> _What you will do_
The lines to return are those below that contain the word "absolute".

(Supplied data begins)

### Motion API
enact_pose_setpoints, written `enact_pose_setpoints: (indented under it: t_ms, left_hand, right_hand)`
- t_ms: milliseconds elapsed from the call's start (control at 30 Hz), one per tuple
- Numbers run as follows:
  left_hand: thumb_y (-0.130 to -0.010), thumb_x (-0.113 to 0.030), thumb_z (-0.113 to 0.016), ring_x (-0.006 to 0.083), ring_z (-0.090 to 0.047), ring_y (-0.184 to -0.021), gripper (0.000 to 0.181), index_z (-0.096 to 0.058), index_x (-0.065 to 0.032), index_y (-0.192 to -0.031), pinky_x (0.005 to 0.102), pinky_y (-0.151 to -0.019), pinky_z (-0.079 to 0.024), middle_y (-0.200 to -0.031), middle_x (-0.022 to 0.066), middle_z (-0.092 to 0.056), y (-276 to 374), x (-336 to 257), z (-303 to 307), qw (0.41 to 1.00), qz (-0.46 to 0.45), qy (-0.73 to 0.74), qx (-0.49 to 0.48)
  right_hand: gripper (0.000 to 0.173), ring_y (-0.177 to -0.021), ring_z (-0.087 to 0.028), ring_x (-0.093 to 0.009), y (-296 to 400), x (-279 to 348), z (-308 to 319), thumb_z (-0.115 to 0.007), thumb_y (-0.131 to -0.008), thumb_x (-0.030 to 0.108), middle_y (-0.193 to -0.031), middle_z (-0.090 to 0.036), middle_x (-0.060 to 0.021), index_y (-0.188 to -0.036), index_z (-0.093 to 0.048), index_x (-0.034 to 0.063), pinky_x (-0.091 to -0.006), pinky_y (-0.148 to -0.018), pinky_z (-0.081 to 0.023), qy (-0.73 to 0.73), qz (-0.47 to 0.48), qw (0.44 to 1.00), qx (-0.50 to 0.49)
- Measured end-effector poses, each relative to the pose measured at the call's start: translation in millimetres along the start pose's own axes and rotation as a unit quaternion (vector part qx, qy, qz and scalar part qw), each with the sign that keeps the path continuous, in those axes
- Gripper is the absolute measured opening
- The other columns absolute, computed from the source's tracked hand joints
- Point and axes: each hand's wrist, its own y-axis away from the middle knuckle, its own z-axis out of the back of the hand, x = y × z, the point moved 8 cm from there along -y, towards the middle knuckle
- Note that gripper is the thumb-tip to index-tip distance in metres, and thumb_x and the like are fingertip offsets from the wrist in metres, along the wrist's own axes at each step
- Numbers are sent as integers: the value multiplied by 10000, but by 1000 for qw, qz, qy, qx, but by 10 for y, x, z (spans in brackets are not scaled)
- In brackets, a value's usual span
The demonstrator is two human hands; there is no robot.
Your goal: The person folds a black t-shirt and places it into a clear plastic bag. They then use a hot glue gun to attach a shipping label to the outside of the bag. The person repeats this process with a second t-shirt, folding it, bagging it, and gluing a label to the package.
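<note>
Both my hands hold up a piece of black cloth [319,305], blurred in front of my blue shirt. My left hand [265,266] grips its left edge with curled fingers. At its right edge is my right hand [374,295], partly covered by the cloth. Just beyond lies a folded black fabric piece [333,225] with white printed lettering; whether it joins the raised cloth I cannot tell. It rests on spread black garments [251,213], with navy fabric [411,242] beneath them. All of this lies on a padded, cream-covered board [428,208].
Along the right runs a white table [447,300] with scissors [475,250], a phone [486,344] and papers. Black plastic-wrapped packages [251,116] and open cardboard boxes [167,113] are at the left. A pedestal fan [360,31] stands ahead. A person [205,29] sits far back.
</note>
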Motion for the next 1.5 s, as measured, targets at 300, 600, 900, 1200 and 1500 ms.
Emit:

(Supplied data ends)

> _The answer_
- Gripper is the absolute measured opening
- The other columns absolute, computed from the source's tracked hand joints

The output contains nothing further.